_TASK_
Return the data below exactly, minus the pictures.

★ ★ ★

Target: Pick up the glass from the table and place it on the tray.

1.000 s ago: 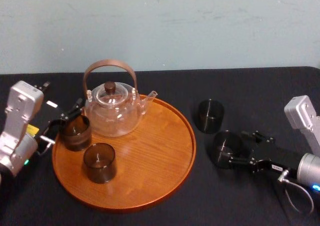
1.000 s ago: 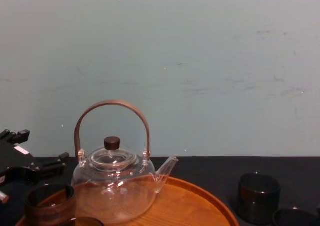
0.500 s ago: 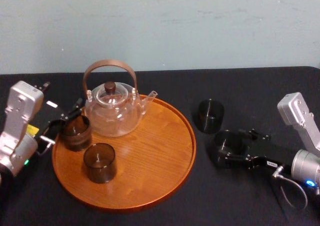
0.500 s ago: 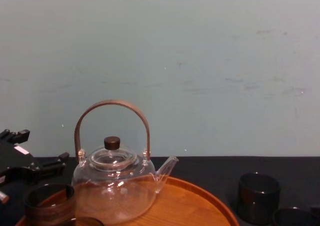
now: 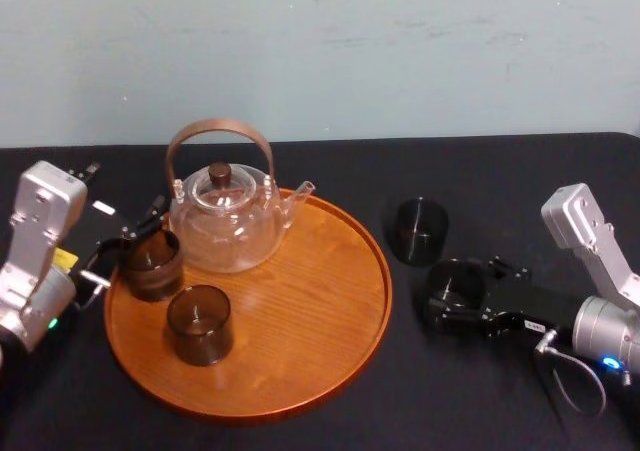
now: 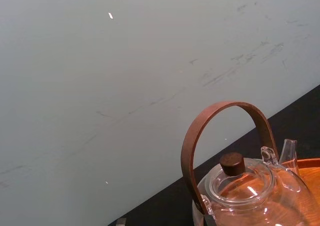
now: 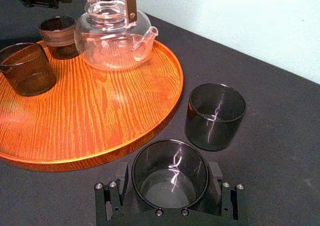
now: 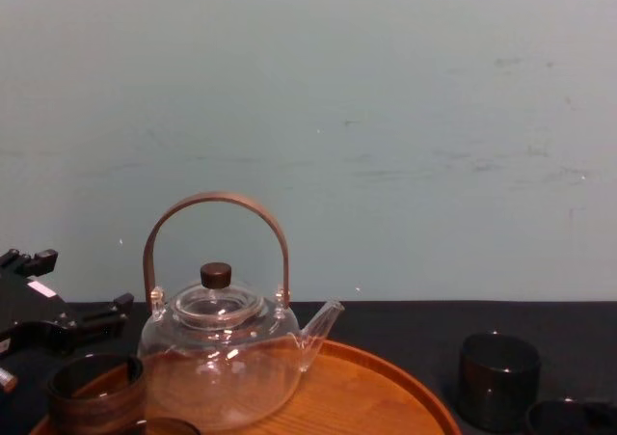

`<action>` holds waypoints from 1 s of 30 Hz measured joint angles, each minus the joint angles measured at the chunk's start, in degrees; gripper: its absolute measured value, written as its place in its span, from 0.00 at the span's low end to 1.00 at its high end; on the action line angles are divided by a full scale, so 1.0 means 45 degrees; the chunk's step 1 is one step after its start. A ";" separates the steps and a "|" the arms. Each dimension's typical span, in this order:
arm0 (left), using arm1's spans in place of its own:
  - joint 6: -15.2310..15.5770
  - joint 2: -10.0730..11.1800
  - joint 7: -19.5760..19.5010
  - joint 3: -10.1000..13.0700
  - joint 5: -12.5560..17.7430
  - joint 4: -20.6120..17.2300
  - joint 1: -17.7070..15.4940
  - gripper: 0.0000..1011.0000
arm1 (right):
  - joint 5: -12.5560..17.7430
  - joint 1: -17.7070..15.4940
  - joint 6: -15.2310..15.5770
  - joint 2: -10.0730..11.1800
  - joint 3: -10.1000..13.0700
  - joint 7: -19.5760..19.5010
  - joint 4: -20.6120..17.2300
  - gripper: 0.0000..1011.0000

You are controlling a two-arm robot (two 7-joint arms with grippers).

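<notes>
Right gripper (image 5: 455,296) low at right of the head view, lying on the black table (image 5: 500,176) - jaws spread wide, one each side of the glass (image 7: 169,173), close beside its wall, not lifting it. Glass stands upright on the table, lower middle of the right wrist view, just off the tray (image 5: 380,271) rim and not on it. Second dark glass (image 5: 418,229) stands apart, just above it in the head view. Tray at centre-left holds the glass teapot (image 5: 225,221) and two brown cups - one (image 5: 150,264) near its left rim, one (image 5: 200,323) below that. Left gripper (image 5: 128,243) sits at the far left by the tray's rim next to the upper cup; cannot tell its state.
</notes>
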 joint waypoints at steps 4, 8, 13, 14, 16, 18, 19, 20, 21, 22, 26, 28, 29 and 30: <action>0.0000 0.0000 0.0000 0.0000 0.0000 0.0000 0.0000 0.99 | -0.0028 0.0000 0.0070 -0.0016 -0.0020 -0.0073 0.0006 0.99; 0.0000 0.0000 0.0000 0.0000 0.0000 0.0000 0.0000 0.99 | -0.0139 -0.0005 0.0127 -0.0027 -0.0062 -0.0199 0.0009 0.99; 0.0000 0.0000 -0.0001 0.0000 0.0000 0.0000 0.0000 0.99 | -0.0186 -0.0004 0.0134 -0.0029 -0.0071 -0.0241 0.0007 0.99; 0.0000 0.0000 0.0001 0.0000 0.0000 0.0000 0.0000 0.99 | -0.0184 -0.0004 0.0134 -0.0029 -0.0070 -0.0240 0.0006 0.99; 0.0000 0.0000 0.0000 0.0000 0.0000 0.0000 0.0000 0.99 | -0.0176 -0.0003 0.0134 -0.0027 -0.0066 -0.0235 0.0005 0.99; 0.0000 0.0000 0.0000 0.0000 0.0000 -0.0001 -0.0001 0.99 | -0.0173 -0.0004 0.0134 -0.0026 -0.0063 -0.0232 0.0004 0.99; 0.0000 0.0000 0.0000 0.0000 0.0000 0.0000 -0.0001 0.99 | -0.0169 -0.0004 0.0133 -0.0025 -0.0060 -0.0227 0.0002 0.99; 0.0000 0.0000 0.0000 0.0000 0.0000 0.0000 0.0000 0.99 | -0.0166 -0.0005 0.0134 -0.0025 -0.0060 -0.0224 0.0002 0.98; 0.0000 0.0000 0.0000 0.0000 0.0000 0.0000 0.0000 0.99 | -0.0164 -0.0006 0.0134 -0.0024 -0.0059 -0.0221 0.0001 0.96; 0.0000 0.0000 0.0001 0.0000 0.0000 -0.0001 -0.0001 0.99 | -0.0158 -0.0006 0.0134 -0.0021 -0.0058 -0.0214 -0.0001 0.94; 0.0000 0.0000 0.0000 0.0000 0.0000 0.0000 0.0000 0.99 | -0.0142 -0.0010 0.0133 -0.0020 -0.0054 -0.0205 -0.0004 0.89; 0.0000 0.0000 0.0000 0.0000 0.0000 0.0000 -0.0001 0.99 | -0.0137 -0.0011 0.0133 -0.0020 -0.0051 -0.0203 -0.0006 0.89; -0.0001 0.0000 0.0000 0.0000 0.0000 0.0000 0.0000 0.99 | -0.0132 -0.0013 0.0132 -0.0019 -0.0049 -0.0201 -0.0006 0.89; 0.0000 0.0000 0.0000 0.0000 0.0000 0.0000 -0.0001 0.99 | -0.0129 -0.0013 0.0132 -0.0019 -0.0048 -0.0200 -0.0007 0.89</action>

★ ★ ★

_TASK RESPONSE_
Target: Pick up the glass from the table and place it on the tray.

1.000 s ago: 
1.000 s ago: 
0.500 s ago: 
0.500 s ago: 
now: 
now: 
now: 
now: 

`<action>` holds waypoints from 1 s of 30 Hz measured joint angles, each minus the joint angles measured at the chunk's start, in degrees; gripper: its absolute measured value, written as its place in its span, from 0.00 at the span's low end to 1.00 at its high end; on the action line angles are divided by a full scale, so 1.0 means 45 degrees; the chunk's step 1 is one step after its start. A ";" separates the steps and a "|" the arms. Each dimension's typical span, in this order:
arm0 (left), using arm1's spans in place of its own:
  - joint 6: -15.2310..15.5770
  - joint 2: -10.0730..11.1800
  - joint 7: -19.5760..19.5010
  - joint 3: -10.1000..13.0700
  - joint 5: -12.5560..17.7430
  - joint 4: -20.6120..17.2300
  - joint 1: -17.7070..15.4940
  - gripper: 0.0000..1011.0000
arm1 (right):
  - joint 5: -12.5560..17.7430
  - joint 1: -17.7070..15.4940
  - joint 6: -15.2310..15.5770
  - joint 2: -10.0730..11.1800
  - joint 3: -10.1000..13.0700
  - joint 7: -19.5760..19.5010
  - joint 4: -20.6120..17.2300
  - gripper: 0.0000..1011.0000

You are controlling a two-arm robot (two 7-joint arms with grippers).

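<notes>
Right gripper (image 5: 455,296) low at right of the head view, lying on the black table (image 5: 500,176) - jaws spread wide, one each side of the glass (image 7: 169,173), close beside its wall, not lifting it. Glass stands upright on the table, lower middle of the right wrist view, just off the tray (image 5: 380,271) rim and not on it. Second dark glass (image 5: 418,229) stands apart, just above it in the head view. Tray at centre-left holds the glass teapot (image 5: 225,221) and two brown cups - one (image 5: 150,264) near its left rim, one (image 5: 200,323) below that. Left gripper (image 5: 128,243) sits at the far left by the tray's rim next to the upper cup; cannot tell its state.
</notes>
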 joint waypoints at steps 4, 8, 13, 14, 16, 18, 19, 20, 21, 22, 26, 28, 29 and 30: <action>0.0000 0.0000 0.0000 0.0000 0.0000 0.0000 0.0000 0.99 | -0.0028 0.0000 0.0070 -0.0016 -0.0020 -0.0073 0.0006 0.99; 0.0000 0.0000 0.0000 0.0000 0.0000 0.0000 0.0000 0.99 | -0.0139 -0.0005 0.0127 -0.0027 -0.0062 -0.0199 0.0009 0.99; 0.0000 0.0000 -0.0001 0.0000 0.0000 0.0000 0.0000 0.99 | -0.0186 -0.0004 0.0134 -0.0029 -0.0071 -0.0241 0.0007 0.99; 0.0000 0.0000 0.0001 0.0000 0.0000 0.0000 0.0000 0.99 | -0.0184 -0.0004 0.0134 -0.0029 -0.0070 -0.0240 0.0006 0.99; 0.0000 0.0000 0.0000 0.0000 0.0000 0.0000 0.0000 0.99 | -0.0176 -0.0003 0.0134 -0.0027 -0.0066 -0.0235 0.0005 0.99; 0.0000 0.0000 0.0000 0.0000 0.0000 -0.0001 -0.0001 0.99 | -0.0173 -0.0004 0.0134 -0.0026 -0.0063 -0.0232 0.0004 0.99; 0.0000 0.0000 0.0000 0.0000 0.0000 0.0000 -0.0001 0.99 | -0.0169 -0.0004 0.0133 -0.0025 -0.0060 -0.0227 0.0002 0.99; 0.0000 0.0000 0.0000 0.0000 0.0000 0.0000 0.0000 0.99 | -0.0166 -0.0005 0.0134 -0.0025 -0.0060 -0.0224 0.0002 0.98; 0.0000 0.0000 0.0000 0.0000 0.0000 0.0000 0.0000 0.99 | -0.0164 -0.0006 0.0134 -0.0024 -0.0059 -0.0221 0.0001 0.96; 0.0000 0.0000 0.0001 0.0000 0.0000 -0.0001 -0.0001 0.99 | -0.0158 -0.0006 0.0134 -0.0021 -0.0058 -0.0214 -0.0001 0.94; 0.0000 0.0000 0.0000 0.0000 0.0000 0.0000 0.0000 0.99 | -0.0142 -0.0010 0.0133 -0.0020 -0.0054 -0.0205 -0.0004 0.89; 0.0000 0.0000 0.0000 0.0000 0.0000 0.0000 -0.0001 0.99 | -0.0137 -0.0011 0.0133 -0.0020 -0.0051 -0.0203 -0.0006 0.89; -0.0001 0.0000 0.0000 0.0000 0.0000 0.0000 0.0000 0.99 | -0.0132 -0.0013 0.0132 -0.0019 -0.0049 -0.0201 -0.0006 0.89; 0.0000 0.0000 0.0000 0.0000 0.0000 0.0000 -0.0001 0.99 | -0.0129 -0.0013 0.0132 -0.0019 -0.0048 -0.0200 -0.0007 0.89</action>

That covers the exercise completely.